» WHAT YOU SHOULD DO:
The records below need to be printed in full. Keep each one exact.

» DATA FOR THIS TASK:
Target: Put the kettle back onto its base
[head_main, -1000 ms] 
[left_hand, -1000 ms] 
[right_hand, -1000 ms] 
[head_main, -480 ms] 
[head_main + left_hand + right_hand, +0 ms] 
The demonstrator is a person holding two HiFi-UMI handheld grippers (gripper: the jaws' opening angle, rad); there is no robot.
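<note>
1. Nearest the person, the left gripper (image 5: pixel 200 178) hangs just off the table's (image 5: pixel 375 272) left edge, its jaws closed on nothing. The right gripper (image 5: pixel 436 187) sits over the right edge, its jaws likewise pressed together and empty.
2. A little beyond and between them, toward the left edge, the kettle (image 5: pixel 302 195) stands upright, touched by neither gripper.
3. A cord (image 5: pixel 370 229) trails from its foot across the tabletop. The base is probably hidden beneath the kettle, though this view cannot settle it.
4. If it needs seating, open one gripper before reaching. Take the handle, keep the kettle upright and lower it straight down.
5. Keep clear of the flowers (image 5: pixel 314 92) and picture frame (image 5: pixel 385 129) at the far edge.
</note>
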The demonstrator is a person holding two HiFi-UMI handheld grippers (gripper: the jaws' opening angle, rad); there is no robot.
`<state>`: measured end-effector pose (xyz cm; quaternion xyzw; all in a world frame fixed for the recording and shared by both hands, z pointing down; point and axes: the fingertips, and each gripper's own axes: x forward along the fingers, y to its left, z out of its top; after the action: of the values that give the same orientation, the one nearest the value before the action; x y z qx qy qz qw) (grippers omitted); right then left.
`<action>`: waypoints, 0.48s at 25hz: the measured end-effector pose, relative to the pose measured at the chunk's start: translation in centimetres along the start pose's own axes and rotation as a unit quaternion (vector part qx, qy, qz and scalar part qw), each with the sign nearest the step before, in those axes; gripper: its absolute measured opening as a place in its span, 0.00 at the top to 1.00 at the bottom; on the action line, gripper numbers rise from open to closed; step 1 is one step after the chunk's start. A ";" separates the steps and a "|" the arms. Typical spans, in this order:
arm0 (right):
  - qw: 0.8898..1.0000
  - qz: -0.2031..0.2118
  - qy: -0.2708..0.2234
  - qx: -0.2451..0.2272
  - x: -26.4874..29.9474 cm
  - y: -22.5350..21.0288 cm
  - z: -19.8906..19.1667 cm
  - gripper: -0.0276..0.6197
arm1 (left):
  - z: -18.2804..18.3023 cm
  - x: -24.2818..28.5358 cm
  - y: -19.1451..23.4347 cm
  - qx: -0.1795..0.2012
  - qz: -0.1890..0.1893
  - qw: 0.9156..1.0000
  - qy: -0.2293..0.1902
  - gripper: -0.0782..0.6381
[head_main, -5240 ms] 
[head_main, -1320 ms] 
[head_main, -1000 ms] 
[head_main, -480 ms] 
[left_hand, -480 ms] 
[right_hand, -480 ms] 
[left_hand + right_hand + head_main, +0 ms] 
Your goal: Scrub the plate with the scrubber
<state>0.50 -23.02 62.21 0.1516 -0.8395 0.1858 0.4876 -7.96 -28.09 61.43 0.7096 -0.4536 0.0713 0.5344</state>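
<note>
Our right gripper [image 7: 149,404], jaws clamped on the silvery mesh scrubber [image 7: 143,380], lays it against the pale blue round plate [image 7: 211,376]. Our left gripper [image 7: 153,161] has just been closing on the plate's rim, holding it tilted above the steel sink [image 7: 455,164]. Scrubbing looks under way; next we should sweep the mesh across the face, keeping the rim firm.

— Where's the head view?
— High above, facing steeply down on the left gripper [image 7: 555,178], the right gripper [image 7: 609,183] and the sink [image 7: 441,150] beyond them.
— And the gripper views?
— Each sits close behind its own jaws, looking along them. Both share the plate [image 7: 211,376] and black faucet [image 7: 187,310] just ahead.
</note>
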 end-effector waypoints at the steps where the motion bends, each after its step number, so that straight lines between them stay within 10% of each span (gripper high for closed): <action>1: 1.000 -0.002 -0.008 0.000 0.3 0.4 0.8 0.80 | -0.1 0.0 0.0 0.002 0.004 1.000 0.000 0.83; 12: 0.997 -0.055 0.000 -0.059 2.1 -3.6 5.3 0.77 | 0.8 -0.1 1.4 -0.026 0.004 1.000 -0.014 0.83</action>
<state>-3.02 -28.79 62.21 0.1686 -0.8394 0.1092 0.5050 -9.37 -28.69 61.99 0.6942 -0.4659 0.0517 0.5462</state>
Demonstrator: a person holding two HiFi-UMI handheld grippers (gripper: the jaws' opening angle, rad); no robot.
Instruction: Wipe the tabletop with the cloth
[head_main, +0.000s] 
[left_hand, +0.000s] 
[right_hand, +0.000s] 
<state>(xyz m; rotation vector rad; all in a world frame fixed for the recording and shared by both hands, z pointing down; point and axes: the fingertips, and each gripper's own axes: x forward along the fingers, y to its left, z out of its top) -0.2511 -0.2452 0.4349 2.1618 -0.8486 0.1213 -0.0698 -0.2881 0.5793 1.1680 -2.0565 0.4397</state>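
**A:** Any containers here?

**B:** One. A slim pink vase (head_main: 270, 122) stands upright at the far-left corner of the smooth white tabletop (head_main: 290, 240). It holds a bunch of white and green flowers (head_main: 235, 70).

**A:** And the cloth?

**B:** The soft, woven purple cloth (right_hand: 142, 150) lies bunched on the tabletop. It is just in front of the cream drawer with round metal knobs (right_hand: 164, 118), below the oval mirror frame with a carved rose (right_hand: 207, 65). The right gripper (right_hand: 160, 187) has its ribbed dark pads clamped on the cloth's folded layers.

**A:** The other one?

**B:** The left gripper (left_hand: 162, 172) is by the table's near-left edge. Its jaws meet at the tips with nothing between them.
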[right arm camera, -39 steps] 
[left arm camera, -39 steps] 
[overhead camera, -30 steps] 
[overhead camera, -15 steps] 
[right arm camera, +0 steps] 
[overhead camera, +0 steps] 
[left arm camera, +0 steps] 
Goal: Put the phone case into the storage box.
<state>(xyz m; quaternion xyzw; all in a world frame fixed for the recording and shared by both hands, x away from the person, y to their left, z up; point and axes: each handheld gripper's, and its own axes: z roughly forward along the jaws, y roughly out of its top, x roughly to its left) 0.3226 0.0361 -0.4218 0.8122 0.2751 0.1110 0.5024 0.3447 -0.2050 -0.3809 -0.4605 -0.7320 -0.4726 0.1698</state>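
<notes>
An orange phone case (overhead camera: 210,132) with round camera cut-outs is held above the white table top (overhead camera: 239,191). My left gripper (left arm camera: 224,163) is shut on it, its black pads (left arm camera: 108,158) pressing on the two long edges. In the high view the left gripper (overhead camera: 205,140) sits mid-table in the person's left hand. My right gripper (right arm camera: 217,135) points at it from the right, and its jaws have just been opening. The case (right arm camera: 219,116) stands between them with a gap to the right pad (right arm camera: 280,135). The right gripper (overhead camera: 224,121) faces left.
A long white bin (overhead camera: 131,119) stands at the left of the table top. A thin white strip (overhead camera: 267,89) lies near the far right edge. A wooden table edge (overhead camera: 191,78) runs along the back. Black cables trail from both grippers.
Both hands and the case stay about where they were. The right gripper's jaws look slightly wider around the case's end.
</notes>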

» WRITTEN RESPONSE:
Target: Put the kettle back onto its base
[head_main, -1000 ms] 
[left_hand, -1000 ms] 
[right_hand, -1000 ms] 
[head_main, -480 ms] 
[head_main + left_hand + right_hand, +0 ms] 
The demonstrator is a person holding two HiFi-UMI handheld grippers (gripper: the jaws' opening angle, rad); there is no robot.
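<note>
1. Nearest the person, the left gripper (image 5: pixel 200 178) hangs just off the table's (image 5: pixel 375 272) left edge, its jaws closed on nothing. The right gripper (image 5: pixel 436 187) sits over the right edge, its jaws likewise pressed together and empty.
2. A little beyond and between them, toward the left edge, the kettle (image 5: pixel 302 195) stands upright, touched by neither gripper.
3. A cord (image 5: pixel 370 229) trails from its foot across the tabletop. The base is probably hidden beneath the kettle, though this view cannot settle it.
4. If it needs seating, open one gripper before reaching. Take the handle, keep the kettle upright and lower it straight down.
5. Keep clear of the flowers (image 5: pixel 314 92) and picture frame (image 5: pixel 385 129) at the far edge.
</note>
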The demonstrator is a person holding two HiFi-UMI handheld grippers (gripper: the jaws' opening angle, rad); there is no robot.
`<state>`: measured end-effector pose (xyz cm; quaternion xyzw; all in a world frame fixed for the recording and shared by both hands, z pointing down; point and axes: the fingertips, and each gripper's own axes: x forward along the fingers, y to its left, z out of its top; after the action: of the values that give the same orientation, the one nearest the value before the action; x y z qx qy qz qw) (grippers omitted); right then left.
`<action>`: waypoints, 0.48s at 25hz: the measured end-effector pose, relative to the pose measured at the chunk's start: translation in centimetres along the start pose's own axes and rotation as a unit quaternion (vector part qx, qy, qz and scalar part qw), each with the sign nearest the step before, in those axes; gripper: its absolute measured opening as a place in its span, 0.00 at the top to 1.00 at the bottom; on the action line, gripper numbers rise from open to closed; step 1 is one step after the chunk's start. A ";" separates the steps and a "|" the arms. Typical spans, in this order:
arm0 (right):
  - qw: 0.8898..1.0000
  - qz: -0.2031..0.2118
  - qy: -0.2708..0.2234
  - qx: -0.2451..0.2272
  - x: -26.4874..29.9474 cm
  - y: -22.5350..21.0288 cm
  - z: -19.8906..19.1667 cm
  - gripper: -0.0276..0.6197
arm1 (left):
  - z: -18.2804..18.3023 cm
  - x: -24.2818..28.5358 cm
  - y: -19.1451..23.4347 cm
  - qx: -0.1795..0.2012
  - qz: -0.1890..0.1893
  - qw: 0.9156..1.0000
  - qy: -0.2293..0.1902
  - gripper: -0.0782..0.6381
[head_main, -5240 ms] 
[head_main, -1320 ms] 
[head_main, -1000 ms] 
[head_main, -480 ms] 
[left_hand, -480 ms] 
[right_hand, -480 ms] 
[left_hand + right_hand + head_main, +0 ms] 
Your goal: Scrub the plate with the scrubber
<state>0.50 -23.02 62.21 0.1516 -0.8395 0.1858 0.4876 -7.96 -28.09 61.43 0.7096 -0.4536 0.0713 0.5344</state>
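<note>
Our right gripper [image 7: 149,404], jaws clamped on the silvery mesh scrubber [image 7: 143,380], lays it against the pale blue round plate [image 7: 211,376]. Our left gripper [image 7: 153,161] has just been closing on the plate's rim, holding it tilted above the steel sink [image 7: 455,164]. Scrubbing looks under way; next we should sweep the mesh across the face, keeping the rim firm.

— Where's the head view?
— High above, facing steeply down on the left gripper [image 7: 555,178], the right gripper [image 7: 609,183] and the sink [image 7: 441,150] beyond them.
— And the gripper views?
— Each sits close behind its own jaws, looking along them. Both share the plate [image 7: 211,376] and black faucet [image 7: 187,310] just ahead.
</note>
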 end-effector waypoints at the steps where the motion bends, each after its step number, so that straight lines between them stay within 10% of each span (gripper high for closed): <action>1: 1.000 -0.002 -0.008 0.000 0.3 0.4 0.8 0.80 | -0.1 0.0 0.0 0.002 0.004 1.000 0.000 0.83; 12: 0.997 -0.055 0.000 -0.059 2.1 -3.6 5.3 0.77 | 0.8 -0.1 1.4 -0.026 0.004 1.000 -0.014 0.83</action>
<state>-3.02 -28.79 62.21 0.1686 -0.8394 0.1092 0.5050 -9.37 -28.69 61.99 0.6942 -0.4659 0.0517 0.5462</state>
Demonstrator: a person holding two HiFi-UMI handheld grippers (gripper: the jaws' opening angle, rad); no robot.
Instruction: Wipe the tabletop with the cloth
[head_main, +0.000s] 
[left_hand, +0.000s] 
[right_hand, +0.000s] 
<state>(xyz m; rotation vector rad; all in a world frame fixed for the recording and shared by both hands, z pointing down; point and axes: the fingertips, and each gripper's own axes: x forward along the fingers, y to its left, z out of its top) -0.2511 -0.2452 0.4349 2.1618 -0.8486 0.1213 -0.0698 -0.2881 0.5793 1.1680 -2.0565 0.4397</state>
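**A:** Any containers here?

**B:** One. A slim pink vase (head_main: 270, 122) stands upright at the far-left corner of the smooth white tabletop (head_main: 290, 240). It holds a bunch of white and green flowers (head_main: 235, 70).

**A:** And the cloth?

**B:** The soft, woven purple cloth (right_hand: 142, 150) lies bunched on the tabletop. It is just in front of the cream drawer with round metal knobs (right_hand: 164, 118), below the oval mirror frame with a carved rose (right_hand: 207, 65). The right gripper (right_hand: 160, 187) has its ribbed dark pads clamped on the cloth's folded layers.

**A:** The other one?

**B:** The left gripper (left_hand: 162, 172) is by the table's near-left edge. Its jaws meet at the tips with nothing between them.
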[right arm camera, -39 steps] 
[left arm camera, -39 steps] 
[overhead camera, -30 steps] 
[overhead camera, -15 steps] 
[right arm camera, +0 steps] 
[overhead camera, +0 steps] 
[left arm camera, +0 steps] 
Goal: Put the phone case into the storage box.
<state>(xyz m; quaternion xyzw; all in a world frame fixed for the recording and shared by both hands, x away from the person, y to their left, z up; point and axes: each handheld gripper's, and its own axes: z roughly forward along the jaws, y roughly out of its top, x roughly to its left) 0.3226 0.0361 -0.4218 0.8122 0.2751 0.1110 0.5024 0.3447 -0.2050 -0.3809 -0.4605 -0.7320 -0.4726 0.1698</state>
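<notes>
An orange phone case (overhead camera: 210,132) with round camera cut-outs is held above the white table top (overhead camera: 239,191). My left gripper (left arm camera: 224,163) is shut on it, its black pads (left arm camera: 108,158) pressing on the two long edges. In the high view the left gripper (overhead camera: 205,140) sits mid-table in the person's left hand. My right gripper (right arm camera: 217,135) points at it from the right, and its jaws have just been opening. The case (right arm camera: 219,116) stands between them with a gap to the right pad (right arm camera: 280,135). The right gripper (overhead camera: 224,121) faces left.
A long white bin (overhead camera: 131,119) stands at the left of the table top. A thin white strip (overhead camera: 267,89) lies near the far right edge. A wooden table edge (overhead camera: 191,78) runs along the back. Black cables trail from both grippers.
Both hands and the case stay about where they were. The right gripper's jaws look slightly wider around the case's end.
</notes>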

Further output is not needed for this exercise.